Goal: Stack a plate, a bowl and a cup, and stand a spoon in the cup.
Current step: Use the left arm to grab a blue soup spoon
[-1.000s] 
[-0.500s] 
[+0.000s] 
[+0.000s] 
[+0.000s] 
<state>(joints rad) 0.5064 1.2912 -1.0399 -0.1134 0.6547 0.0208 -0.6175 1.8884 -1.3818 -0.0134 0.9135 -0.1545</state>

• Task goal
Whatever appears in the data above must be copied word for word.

• Answer
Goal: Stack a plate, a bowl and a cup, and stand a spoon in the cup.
Current step: Use the left arm to grab a blue soup spoon
[-1.000s] 
[-0.500s] 
[+0.000s] 
[+0.000s] 
[+0.000s] 
<state>(joints rad) 0.5064 1.2912 -1.0399 -0.1134 0.6547 0.0208 -0.6175 1.8884 -1.3818 -0.0134 0.9135 -0.1545</state>

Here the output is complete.